HyunHo Sohn, manager of the Fidelity Global Technology fund, says: “Valuation comparisons with the dotcom bubble also must consider how the sector has changed in the interim. It is now far more global in nature, and less US-centric.  Software and associated services, which benefit from steady, recurring revenue streams, are taking an ever-greater share of the market relative to more cyclical hardware and equipment companies.”

Optimism or pessimism?

The risk of a pullback is not the only potential problem for the sector. Regulation is an ever-present obstacle for growth sectors, albeit a necessary one. Technology is no different. As more people manage their affairs online, including highly sensitive personal data, peace of mind that this information is protected becomes paramount. Wider global issues have also seen the technology sector come under close scrutiny. 

Mr Clode says: “As tech becomes a bigger part of the economy, are we going to be able to protect the individual in terms of privacy?”

Holding up

The traction gained by well-known tech companies such as the FAANG stocks has meant portfolios sway heavily towards US shares. Polar Capital Global Technology provides evidence as nearly two-thirds (65.5 per cent) of the fund is positioned in North American equities.

Given technology stocks’ dominance of US indices, even those investors who do not seek dedicated funds in the space will likely have sizeable exposure to the sector. For those who do buy into technology as a theme, the preference is often for a fund sitting outside the Investment Association (IA) or Association of Investment Companies’ Technology sectors. 

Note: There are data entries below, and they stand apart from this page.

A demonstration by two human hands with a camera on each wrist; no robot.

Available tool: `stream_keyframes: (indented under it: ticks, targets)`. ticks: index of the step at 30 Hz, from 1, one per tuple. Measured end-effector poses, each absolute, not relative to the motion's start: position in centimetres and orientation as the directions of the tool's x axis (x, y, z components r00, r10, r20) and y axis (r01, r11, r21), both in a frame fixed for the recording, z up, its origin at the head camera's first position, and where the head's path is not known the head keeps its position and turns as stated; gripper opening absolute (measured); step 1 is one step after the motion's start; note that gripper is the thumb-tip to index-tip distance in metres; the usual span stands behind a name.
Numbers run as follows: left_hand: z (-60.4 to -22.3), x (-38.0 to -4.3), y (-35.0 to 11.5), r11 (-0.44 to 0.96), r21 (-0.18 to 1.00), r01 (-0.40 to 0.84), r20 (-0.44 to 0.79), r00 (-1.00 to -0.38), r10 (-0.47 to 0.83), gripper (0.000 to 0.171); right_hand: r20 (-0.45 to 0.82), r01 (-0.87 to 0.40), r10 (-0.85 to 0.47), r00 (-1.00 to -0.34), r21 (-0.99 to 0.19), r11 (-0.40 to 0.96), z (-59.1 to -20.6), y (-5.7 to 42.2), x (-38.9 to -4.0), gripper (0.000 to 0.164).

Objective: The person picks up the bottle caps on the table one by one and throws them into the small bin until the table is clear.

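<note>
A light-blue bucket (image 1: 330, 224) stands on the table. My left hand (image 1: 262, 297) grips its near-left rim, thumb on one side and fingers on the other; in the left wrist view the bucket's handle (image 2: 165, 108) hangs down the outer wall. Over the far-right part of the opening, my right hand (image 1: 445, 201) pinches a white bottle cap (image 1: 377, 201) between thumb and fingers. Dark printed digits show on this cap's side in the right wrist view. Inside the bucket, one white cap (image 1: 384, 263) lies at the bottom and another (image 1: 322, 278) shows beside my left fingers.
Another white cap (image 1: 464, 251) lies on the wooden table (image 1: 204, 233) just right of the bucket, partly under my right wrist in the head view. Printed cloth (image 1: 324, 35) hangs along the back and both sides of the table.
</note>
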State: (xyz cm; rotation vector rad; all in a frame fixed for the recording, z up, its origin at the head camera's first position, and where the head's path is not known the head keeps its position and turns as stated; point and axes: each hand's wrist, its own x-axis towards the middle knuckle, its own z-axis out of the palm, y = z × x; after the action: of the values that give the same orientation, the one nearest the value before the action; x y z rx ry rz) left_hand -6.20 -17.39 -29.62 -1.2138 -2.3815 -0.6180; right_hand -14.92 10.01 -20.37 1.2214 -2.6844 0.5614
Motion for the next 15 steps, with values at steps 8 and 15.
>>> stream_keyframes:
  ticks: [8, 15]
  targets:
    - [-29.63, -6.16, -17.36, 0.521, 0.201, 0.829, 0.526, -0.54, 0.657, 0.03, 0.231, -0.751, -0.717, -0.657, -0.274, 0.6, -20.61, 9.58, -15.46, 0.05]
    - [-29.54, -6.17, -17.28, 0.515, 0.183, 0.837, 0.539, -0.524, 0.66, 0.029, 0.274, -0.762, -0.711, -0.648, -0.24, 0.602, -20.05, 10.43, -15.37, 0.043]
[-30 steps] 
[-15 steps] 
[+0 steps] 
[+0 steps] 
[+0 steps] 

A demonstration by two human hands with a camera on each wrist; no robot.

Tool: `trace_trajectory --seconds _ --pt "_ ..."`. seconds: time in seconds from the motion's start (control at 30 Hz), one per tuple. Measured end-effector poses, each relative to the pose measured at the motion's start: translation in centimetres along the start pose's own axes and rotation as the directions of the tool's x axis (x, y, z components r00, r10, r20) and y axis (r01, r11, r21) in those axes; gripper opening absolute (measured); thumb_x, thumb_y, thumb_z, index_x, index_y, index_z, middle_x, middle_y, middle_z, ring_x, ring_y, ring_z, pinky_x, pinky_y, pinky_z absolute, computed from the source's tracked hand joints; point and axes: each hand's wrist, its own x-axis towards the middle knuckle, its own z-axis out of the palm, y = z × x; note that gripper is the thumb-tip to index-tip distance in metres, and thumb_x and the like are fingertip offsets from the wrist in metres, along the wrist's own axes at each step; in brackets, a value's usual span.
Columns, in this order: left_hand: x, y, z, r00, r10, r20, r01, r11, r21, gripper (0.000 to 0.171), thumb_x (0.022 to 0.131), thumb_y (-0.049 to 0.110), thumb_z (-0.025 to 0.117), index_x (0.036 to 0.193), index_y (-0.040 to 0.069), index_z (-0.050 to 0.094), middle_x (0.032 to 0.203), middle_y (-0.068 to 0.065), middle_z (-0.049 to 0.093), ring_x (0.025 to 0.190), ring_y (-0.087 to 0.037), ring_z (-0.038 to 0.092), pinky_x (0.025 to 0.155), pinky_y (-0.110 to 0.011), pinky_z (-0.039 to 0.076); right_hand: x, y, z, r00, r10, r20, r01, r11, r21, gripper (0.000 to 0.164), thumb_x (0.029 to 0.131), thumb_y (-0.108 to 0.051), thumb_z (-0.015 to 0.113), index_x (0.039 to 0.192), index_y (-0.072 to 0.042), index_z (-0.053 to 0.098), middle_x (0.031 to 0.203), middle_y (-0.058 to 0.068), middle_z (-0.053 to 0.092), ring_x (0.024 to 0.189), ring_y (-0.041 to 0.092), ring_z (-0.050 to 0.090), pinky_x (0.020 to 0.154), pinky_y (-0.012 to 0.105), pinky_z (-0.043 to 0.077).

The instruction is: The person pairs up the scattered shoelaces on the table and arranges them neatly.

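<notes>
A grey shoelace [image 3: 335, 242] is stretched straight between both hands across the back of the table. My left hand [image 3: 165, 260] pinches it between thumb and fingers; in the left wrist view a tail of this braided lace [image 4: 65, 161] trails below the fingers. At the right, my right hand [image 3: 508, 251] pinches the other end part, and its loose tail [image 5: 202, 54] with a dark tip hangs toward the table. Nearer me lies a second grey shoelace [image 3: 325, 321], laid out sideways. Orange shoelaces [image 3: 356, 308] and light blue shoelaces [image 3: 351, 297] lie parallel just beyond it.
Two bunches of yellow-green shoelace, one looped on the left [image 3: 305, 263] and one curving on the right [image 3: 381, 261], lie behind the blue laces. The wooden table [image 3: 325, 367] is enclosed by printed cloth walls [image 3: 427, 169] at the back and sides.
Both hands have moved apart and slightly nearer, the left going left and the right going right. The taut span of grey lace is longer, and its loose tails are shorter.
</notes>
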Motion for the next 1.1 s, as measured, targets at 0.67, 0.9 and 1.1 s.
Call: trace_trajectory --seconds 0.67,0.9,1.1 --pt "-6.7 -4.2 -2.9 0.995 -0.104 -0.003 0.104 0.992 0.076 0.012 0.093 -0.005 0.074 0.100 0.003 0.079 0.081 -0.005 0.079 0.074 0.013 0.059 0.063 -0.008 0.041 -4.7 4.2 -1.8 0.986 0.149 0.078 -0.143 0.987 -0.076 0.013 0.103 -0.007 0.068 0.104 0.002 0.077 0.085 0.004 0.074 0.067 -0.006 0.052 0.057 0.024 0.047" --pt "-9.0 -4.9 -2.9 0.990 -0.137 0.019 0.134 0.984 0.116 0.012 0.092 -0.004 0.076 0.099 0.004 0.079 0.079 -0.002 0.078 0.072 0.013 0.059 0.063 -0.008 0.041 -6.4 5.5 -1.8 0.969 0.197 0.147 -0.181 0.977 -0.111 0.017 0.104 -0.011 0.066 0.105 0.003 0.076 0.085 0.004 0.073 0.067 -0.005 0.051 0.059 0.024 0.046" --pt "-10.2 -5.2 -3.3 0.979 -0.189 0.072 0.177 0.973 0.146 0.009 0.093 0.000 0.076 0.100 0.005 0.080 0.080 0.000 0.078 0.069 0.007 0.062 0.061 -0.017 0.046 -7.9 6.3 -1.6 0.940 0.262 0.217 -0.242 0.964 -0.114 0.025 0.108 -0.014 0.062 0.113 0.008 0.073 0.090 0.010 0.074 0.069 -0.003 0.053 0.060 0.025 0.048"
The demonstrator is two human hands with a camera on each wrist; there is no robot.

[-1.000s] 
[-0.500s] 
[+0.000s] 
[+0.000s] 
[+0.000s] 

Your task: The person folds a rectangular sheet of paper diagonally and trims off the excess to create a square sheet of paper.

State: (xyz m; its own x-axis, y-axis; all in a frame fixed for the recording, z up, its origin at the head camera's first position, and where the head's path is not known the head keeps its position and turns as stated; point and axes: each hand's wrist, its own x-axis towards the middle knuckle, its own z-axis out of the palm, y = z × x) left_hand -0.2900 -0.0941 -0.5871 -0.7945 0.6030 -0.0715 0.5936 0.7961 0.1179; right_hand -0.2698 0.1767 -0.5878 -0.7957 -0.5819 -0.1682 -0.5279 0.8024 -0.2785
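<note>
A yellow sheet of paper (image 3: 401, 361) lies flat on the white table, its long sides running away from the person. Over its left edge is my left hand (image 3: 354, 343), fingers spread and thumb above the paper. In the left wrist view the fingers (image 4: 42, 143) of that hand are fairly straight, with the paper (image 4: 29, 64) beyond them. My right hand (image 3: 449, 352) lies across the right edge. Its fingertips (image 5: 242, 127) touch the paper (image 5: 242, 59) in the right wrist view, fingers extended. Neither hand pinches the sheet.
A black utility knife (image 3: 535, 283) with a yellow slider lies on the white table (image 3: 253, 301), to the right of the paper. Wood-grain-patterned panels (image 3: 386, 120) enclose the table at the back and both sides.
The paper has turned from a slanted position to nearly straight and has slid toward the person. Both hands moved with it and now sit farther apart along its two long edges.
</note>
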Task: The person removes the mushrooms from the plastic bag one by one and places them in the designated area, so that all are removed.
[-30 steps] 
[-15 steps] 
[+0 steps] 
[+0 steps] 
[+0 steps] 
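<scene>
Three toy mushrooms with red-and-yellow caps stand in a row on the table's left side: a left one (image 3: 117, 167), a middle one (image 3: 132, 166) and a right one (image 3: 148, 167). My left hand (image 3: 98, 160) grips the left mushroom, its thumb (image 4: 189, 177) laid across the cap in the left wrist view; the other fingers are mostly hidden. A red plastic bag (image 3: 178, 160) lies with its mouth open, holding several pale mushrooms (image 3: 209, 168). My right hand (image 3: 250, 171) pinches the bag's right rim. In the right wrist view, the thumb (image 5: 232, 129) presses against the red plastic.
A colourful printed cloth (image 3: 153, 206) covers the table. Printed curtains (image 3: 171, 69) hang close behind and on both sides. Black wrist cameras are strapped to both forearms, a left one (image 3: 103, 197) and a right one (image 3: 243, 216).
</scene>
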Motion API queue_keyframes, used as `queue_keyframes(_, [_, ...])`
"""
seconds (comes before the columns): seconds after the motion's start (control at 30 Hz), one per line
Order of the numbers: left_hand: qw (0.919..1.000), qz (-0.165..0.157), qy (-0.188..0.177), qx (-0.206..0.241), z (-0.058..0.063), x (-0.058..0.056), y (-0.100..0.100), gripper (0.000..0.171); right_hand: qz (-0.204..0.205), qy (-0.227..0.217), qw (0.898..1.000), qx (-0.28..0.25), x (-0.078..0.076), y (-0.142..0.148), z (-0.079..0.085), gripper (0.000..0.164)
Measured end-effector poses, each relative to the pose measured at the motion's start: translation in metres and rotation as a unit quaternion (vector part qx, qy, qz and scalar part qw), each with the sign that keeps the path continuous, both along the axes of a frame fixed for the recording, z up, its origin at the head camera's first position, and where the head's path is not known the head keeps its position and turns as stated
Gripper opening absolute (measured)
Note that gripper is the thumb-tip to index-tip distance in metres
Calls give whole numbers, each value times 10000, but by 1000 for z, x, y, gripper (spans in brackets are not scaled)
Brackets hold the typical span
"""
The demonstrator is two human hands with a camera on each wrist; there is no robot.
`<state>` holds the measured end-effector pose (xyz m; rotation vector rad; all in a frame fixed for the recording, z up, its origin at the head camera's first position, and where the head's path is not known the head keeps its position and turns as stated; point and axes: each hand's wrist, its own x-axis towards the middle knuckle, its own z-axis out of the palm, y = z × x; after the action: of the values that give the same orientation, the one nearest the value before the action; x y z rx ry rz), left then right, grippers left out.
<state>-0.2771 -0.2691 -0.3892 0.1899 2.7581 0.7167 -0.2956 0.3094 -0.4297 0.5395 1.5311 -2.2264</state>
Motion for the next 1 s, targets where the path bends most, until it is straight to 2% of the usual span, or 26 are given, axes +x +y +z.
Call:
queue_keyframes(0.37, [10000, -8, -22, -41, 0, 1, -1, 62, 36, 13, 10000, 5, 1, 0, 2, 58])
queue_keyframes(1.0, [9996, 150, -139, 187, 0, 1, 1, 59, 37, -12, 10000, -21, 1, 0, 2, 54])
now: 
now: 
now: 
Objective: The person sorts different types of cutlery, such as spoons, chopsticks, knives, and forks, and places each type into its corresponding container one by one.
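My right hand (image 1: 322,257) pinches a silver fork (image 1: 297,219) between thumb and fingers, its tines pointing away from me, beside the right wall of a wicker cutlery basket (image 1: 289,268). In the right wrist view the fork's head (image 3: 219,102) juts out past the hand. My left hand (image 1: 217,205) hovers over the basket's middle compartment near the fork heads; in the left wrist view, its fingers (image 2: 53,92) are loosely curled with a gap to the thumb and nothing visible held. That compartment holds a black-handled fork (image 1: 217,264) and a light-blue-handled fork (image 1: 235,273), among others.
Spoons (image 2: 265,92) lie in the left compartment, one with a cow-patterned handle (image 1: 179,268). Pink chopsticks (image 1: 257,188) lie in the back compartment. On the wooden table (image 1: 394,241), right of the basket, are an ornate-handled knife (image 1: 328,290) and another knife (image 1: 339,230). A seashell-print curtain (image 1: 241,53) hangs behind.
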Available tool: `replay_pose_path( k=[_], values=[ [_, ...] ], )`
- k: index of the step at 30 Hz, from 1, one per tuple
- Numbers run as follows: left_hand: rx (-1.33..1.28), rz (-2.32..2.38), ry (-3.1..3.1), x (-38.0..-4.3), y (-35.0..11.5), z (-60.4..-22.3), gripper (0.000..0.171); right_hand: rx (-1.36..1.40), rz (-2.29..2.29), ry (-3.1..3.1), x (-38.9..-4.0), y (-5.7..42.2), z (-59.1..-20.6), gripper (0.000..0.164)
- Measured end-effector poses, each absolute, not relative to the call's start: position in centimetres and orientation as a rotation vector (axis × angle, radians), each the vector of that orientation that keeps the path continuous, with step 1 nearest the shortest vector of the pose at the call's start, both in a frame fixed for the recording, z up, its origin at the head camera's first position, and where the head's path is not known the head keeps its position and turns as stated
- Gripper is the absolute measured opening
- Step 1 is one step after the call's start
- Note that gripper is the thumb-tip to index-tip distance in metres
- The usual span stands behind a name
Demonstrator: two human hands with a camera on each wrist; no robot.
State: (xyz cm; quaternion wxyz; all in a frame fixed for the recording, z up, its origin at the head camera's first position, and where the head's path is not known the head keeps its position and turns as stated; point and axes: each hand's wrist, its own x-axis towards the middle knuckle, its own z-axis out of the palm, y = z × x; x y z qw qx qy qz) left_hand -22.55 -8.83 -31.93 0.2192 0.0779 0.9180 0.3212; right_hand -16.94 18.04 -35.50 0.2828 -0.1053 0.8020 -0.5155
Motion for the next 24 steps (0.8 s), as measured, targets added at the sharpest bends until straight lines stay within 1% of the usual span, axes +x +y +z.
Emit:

In the past 12 months, net inflows into the IA’s Technology and Telecoms sector stand at a paltry £140m. This is not necessarily because investors have grown cautious on the outlook for tech. Rather, they prefer to gain exposure elsewhere. 

Witness the success of the Scottish Mortgage investment trust, for example: investors’ continued backing of the trust saw it enter the FTSE 100 for the first time earlier this year. With seven of its top-10 holdings in the technology sector, there is no doubt it is this attribute most shareholders are backing. 

Other investors’ concerns for the sector focus on fund management rather than fund performance. A small number of stocks’ increasing dominance of indices has left active managers with little choice but to hold weightings in some, if not all of the big tech players. 

Consequently, critics have questioned the role of an active manager, suggesting that passive technology funds hold more or less the same stocks, but at substantially lower cost. 

Hargreaves Lansdown removed tech funds from its Wealth 150 for this reason in August.

“Over time, especially in a fast moving world, it still should be easy enough for active managers to beat these indexes and ultimately passives,” Mr Clode claims.

By its nature, the technology sector is well positioned to continue to capitalise on new developments. Come what may with regards to valuations, it will remain at the forefront of economic development.

As Mr Sohn explains, developments in the tech space provide good reason for big companies to keep getting bigger. 

“The development of future technologies like smart cars, artificial intelligence, virtual and augmented reality and 3D printing, makes for a very promising long-term investment backdrop,” he predicts.